What the task asks.
Please copy exactly the lines that run from the start of the entries to the line containing "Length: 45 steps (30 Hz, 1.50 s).", inclusive.
________________________________________
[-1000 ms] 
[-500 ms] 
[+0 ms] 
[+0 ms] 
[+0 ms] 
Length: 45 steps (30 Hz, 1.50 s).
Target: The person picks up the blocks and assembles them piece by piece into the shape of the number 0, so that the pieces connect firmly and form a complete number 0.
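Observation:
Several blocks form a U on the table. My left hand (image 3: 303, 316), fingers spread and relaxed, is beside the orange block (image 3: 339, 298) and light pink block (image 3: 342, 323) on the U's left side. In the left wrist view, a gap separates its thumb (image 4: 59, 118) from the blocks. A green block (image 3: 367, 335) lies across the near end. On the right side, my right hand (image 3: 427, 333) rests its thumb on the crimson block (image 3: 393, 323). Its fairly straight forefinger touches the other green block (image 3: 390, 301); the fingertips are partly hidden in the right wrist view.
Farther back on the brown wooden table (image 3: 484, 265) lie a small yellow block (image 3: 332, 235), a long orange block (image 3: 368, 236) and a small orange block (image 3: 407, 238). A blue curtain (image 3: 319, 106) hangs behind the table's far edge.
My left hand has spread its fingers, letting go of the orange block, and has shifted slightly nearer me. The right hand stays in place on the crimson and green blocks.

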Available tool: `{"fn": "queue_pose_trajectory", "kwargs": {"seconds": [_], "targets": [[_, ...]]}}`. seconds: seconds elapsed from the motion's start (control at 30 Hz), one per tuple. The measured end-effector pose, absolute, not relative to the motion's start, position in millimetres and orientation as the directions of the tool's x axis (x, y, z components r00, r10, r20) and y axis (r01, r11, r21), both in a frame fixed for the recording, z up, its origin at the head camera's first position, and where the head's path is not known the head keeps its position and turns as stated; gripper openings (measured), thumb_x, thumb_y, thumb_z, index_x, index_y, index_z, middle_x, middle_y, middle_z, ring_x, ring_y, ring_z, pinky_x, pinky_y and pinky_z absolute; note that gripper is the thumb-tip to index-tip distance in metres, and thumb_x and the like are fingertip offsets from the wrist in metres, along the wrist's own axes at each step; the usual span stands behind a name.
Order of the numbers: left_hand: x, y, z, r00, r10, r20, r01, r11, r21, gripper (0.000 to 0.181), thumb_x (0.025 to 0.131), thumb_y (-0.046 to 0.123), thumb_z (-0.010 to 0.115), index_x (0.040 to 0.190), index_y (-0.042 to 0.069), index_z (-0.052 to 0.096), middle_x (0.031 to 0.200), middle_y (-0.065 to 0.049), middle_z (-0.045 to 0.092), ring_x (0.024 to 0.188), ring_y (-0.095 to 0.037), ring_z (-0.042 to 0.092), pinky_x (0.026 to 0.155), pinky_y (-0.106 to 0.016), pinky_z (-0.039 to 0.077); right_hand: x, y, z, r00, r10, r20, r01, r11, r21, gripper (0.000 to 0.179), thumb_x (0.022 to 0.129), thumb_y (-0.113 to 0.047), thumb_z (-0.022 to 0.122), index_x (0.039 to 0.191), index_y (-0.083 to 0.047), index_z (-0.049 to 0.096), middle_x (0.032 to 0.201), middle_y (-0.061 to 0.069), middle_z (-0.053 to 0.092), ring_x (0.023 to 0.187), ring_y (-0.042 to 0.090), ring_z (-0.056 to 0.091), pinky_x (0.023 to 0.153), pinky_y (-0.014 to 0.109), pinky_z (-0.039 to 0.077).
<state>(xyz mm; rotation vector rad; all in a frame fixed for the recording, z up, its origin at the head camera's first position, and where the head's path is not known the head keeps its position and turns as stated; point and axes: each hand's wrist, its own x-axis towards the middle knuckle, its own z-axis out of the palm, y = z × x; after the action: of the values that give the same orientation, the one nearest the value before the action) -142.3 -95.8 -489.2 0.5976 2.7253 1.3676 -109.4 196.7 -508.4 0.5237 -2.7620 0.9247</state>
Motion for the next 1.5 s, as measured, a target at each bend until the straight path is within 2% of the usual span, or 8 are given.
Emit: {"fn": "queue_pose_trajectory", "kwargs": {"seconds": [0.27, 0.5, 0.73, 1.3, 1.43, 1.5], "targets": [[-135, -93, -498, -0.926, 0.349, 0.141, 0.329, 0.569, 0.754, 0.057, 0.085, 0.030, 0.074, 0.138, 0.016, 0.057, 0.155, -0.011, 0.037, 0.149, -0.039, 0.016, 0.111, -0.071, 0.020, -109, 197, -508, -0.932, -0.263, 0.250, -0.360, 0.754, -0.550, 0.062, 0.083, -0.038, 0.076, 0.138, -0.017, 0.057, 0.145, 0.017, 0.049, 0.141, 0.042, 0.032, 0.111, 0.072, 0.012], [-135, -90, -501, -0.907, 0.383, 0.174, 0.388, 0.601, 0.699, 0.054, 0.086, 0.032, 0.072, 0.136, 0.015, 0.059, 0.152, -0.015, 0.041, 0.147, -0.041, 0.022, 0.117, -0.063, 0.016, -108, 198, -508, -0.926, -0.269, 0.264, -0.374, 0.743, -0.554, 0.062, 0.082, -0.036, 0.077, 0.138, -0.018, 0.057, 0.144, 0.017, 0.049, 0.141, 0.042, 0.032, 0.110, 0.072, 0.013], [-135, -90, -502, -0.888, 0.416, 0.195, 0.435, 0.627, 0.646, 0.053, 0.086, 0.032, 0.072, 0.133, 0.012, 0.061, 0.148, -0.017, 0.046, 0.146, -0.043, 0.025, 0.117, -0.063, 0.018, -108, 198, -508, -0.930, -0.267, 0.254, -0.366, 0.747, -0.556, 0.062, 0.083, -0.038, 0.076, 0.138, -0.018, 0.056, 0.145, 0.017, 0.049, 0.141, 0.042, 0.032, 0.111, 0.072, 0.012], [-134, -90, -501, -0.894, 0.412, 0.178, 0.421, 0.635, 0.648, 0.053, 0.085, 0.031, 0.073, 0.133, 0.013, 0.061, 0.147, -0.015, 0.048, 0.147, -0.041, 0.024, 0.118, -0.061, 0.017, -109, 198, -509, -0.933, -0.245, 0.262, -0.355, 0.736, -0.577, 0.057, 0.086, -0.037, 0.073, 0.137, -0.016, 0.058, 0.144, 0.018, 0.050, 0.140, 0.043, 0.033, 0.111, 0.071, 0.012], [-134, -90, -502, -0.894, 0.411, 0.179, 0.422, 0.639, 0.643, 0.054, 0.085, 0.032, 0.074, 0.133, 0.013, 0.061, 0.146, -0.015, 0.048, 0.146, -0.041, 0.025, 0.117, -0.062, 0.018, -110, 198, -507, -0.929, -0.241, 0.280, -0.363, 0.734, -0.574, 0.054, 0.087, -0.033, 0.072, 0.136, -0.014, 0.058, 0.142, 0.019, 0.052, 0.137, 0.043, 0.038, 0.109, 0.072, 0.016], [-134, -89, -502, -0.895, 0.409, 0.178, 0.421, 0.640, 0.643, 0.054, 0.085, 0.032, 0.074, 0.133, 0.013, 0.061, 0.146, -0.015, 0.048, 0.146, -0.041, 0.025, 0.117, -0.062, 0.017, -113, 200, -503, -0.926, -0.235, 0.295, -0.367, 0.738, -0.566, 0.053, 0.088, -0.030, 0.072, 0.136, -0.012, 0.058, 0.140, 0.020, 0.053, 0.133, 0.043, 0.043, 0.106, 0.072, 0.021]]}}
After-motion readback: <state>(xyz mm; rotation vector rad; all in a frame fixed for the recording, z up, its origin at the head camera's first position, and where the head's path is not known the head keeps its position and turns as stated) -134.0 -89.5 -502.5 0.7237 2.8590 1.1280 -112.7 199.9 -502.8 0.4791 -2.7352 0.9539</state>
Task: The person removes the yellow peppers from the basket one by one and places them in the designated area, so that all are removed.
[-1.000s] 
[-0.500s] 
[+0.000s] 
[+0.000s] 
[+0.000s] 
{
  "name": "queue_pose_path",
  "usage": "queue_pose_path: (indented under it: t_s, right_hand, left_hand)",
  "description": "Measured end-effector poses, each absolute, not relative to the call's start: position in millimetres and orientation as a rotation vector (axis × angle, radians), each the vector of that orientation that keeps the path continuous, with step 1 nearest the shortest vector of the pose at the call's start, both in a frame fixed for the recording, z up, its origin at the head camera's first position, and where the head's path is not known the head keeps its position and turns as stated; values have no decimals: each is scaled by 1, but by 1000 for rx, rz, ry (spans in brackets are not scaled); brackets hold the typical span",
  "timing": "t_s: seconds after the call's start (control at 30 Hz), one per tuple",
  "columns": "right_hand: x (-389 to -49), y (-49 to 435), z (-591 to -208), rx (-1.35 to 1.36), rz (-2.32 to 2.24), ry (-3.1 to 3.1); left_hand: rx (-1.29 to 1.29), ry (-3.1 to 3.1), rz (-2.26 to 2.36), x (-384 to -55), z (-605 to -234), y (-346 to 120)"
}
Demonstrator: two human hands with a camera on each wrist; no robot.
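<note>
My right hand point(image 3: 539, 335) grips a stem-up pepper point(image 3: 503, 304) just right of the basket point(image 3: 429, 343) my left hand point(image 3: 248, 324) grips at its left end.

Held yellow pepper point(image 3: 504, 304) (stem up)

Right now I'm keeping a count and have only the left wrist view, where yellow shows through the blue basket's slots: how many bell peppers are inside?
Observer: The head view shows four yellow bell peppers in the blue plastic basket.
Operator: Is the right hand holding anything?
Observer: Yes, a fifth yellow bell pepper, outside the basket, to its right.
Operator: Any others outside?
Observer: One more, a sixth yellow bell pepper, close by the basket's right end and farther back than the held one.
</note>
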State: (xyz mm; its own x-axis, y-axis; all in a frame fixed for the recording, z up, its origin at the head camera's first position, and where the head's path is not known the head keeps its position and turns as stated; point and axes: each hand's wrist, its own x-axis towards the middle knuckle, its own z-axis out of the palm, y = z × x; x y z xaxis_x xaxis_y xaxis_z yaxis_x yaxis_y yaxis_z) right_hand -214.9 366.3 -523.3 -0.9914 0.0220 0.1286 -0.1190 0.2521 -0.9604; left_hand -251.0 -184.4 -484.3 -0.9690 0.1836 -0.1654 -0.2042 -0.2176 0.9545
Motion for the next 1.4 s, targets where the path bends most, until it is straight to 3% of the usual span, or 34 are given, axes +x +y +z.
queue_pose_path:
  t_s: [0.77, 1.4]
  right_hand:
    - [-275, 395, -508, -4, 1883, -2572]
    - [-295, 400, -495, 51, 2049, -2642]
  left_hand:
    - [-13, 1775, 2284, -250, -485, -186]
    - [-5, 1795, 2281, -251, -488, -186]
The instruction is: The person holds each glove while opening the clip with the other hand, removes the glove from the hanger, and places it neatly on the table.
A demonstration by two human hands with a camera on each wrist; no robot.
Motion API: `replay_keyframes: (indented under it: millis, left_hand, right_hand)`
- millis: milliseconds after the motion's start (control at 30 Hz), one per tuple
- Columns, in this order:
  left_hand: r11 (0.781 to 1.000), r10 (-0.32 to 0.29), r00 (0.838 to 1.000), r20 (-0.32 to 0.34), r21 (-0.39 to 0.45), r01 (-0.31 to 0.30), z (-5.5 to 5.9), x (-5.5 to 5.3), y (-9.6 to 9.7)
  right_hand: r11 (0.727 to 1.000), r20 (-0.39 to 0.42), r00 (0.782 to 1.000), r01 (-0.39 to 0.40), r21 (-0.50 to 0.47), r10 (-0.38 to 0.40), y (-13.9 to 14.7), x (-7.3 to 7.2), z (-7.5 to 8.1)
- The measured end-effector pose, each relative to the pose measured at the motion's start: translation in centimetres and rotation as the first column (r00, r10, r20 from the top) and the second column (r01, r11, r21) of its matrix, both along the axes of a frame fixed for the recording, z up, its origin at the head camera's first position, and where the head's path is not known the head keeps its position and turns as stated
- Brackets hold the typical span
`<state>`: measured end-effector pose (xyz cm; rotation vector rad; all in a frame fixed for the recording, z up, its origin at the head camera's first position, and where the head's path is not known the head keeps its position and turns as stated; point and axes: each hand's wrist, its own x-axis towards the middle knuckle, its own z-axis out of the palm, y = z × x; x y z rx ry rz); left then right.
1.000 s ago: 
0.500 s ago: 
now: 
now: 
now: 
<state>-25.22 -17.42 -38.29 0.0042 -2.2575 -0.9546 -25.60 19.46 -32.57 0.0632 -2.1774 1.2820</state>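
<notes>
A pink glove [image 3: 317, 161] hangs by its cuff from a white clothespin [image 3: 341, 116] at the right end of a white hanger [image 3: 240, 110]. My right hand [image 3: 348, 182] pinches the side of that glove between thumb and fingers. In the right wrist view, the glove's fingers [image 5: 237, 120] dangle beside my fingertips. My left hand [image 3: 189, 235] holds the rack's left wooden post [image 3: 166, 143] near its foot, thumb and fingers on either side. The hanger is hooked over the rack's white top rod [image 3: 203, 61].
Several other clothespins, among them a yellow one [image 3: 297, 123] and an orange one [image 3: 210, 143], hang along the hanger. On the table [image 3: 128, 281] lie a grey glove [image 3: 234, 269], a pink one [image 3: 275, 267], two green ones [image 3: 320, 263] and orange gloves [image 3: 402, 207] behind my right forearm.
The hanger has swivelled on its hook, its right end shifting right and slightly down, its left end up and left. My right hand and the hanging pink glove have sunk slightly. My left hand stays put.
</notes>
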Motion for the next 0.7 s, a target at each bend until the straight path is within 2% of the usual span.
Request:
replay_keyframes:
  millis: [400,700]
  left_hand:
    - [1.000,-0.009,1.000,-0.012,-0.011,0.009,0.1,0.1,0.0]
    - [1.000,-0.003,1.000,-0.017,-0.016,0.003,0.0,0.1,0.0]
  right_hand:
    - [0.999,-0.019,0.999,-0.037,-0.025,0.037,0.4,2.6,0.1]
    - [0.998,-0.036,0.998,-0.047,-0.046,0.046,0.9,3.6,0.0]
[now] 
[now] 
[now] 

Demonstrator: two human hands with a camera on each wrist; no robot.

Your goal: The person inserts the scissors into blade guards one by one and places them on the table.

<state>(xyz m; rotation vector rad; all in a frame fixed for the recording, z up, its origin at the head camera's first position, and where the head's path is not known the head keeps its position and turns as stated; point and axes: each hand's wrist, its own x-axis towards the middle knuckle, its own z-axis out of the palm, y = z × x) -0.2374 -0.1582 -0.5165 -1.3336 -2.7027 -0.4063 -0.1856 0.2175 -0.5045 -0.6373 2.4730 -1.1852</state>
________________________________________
Final answer.
[-1000 ms] 
[-500 ms] 
[+0 ms] 
[+0 ms] 
[+0 ms] 
Length: 45 steps (30 Hz, 1.50 s).

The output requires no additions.